Referring to fig. 2, the rotating shaft 11 includes a bearing 13, a bearing housing 14, a first ring 15, a second ring 16, and a stopper ring 17; the rotating shaft 11 bears the force transmitted by the actuating cylinder through the first screw rod 3, and then the force is transmitted to the linkage ring 8 of each stage of rotatable guide vanes through the second screw rod 4, the rotating stroke of all stages of rotatable guide vanes can be adjusted through adjusting the length of the first screw rod 3, the rotating stroke of each stage of rotatable guide vanes can be adjusted through adjusting the length of the second screw rod 4, the rotating shaft 11 serves as a main structural member for transmitting rotating force, shoulder mounting bearings 13 on two sides of the rotating shaft 11 are fixed in bearing blocks 14 on the casing 23, and the axial positions of the rotating shaft 11 are adjusted through the first ring 15 and the second ring 16 and are axially positioned through the stop ring 17.
Referring to fig. 3, the rotary shaft 11, the second screw tensioner 5, the fork 18, the coupling ring 8, the bushing 9, the rocker arm 19, the rotatable vane 20, the pointer 21, the dial 22, and the casing 23 are included. The rotating shaft 11 drives the second spiral tensioner 5 and the shifting fork 18 to rotate circumferentially under the pushing of the actuating cylinder. The bush 9 installed in the linkage ring 8 is matched with a ball head at one end of the rocker arm 19, the other end of the rocker arm 19 is connected with the rotatable guide vane 20, and the linkage ring 8 rotates circumferentially to enable the rocker arm 19 to drive the rotatable guide vane 20 to rotate along the circular handle axis of the rotatable guide vane. During rotation of the linkage ring 8, the pointer 21 rotates around the center of the circular handle of the rotatable guide vane 20, and the dial 22 mounted on the outer surface of the casing 23 serves as feedback of the angle of the rotatable guide vane.

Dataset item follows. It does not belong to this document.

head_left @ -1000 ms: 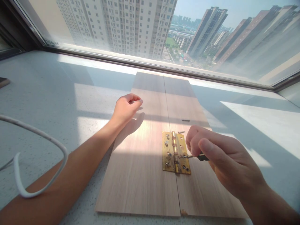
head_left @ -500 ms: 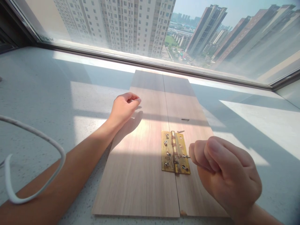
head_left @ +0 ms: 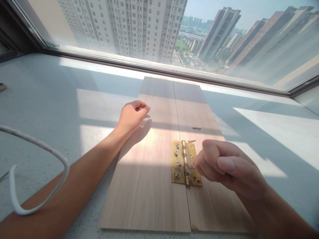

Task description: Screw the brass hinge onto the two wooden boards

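A brass butt hinge [head_left: 185,162] lies open across the seam between two wood-grain boards, the left board [head_left: 147,186] and the right board [head_left: 214,205]. Several screws stand tilted in its holes, such as the one at the lower right [head_left: 196,179]. My right hand [head_left: 226,166] is closed at the right leaf, its fingertips pinching a screw mostly hidden by the fingers. Over the left board's far left edge, my left hand [head_left: 134,114] is closed; whatever its fingers may hold is hidden. Two loose screws, a near one [head_left: 192,141] and a farther one [head_left: 196,128], lie on the right board.
The boards lie on a pale speckled sill [head_left: 99,106] below a window frame [head_left: 154,68]. A white cable [head_left: 63,159] loops in front of my left forearm. A dark object [head_left: 2,87] shows at the left edge. High-rise buildings stand beyond the glass.
My right hand has shifted slightly left and turned, now covering more of the hinge's right leaf and the screw there. My left hand stays in place.
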### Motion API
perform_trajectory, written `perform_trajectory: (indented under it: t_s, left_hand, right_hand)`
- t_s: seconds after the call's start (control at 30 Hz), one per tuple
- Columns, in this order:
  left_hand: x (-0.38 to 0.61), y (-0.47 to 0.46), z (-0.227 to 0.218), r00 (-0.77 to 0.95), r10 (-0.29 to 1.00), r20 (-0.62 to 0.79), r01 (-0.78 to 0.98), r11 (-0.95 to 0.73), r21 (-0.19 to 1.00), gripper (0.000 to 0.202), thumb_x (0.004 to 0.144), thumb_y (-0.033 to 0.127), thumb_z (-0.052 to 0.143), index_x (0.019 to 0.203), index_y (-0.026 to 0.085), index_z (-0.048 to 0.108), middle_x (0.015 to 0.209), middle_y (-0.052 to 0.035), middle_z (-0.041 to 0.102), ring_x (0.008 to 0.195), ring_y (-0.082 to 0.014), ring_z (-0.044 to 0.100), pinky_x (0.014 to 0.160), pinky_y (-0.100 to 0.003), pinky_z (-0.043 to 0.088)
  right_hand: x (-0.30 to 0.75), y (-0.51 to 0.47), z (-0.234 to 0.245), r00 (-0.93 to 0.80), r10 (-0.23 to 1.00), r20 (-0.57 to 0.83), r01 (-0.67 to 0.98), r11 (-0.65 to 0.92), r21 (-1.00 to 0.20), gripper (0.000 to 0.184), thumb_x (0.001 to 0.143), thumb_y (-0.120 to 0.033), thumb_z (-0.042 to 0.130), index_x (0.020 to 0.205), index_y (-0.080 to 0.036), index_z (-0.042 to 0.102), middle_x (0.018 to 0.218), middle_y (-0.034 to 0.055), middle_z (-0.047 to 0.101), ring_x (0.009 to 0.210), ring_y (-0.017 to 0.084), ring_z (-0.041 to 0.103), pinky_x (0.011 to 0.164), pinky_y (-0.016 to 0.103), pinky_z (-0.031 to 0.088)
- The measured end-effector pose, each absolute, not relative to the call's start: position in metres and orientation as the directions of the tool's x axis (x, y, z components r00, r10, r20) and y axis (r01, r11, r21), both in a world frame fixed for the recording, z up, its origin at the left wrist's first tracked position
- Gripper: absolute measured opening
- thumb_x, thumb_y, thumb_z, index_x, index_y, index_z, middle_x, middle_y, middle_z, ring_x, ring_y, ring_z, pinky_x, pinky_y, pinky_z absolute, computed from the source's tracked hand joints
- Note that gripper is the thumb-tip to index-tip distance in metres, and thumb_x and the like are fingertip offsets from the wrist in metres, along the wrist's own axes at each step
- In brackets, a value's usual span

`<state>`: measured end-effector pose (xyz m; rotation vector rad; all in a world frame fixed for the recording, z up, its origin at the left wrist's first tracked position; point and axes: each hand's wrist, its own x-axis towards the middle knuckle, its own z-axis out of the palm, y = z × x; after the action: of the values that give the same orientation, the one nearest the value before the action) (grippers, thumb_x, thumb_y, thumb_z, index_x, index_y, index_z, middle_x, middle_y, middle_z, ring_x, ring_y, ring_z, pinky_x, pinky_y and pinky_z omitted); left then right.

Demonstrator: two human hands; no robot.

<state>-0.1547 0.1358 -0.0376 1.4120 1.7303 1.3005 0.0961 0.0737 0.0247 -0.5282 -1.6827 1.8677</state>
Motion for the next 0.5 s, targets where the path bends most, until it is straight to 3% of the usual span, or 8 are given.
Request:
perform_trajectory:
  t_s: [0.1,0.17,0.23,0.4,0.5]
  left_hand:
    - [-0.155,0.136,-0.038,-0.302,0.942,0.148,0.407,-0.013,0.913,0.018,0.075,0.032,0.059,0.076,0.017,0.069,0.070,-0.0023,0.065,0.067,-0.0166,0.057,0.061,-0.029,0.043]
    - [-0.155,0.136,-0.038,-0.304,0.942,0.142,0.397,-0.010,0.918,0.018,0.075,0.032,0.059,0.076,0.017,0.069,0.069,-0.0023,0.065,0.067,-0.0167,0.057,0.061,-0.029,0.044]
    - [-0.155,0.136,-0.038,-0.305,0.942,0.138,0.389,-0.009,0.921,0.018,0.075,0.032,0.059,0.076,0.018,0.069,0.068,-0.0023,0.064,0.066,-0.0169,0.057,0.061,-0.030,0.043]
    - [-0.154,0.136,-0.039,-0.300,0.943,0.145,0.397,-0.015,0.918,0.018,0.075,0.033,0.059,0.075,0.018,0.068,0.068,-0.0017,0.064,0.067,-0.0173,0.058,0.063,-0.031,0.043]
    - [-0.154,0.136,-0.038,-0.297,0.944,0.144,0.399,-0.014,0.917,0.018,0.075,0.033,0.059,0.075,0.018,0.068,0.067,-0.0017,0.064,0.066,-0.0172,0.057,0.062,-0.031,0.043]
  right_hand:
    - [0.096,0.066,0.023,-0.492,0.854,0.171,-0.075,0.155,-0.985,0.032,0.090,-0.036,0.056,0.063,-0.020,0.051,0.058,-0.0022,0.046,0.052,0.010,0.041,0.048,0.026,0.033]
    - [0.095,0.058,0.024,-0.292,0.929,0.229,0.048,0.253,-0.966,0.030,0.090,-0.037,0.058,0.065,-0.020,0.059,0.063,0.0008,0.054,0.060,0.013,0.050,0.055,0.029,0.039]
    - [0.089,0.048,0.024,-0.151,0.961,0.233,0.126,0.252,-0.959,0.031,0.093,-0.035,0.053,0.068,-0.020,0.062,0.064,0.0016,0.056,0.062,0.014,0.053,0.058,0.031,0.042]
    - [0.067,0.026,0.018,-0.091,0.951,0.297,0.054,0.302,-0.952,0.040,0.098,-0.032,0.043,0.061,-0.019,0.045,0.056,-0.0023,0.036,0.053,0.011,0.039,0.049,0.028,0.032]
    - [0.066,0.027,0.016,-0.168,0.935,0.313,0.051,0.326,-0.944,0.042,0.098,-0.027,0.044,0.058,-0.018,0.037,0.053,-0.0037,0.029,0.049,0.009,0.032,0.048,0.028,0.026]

The working principle of the patent is as follows: when the working condition of the gas turbine is raised and the pressure difference at the same part of the gas compressor is increased, the acting force formed by the pressure difference reaches or even exceeds the spring force of the actuating cylinder, the power piston of the actuating cylinder can be pushed to act, and further, the rotating shaft of the rotating mechanism is utilized to rotate around the axis of the actuating cylinder, and the moving track formed at the end of the shifting fork is different, so that the shifting fork and the linkage ring can be pushed to rotate circumferentially, the rocker arm is driven to rotate circumferentially by taking the rotatable guide vane circular handle as the axis, and the angle change of the rotatable guide vane is realized.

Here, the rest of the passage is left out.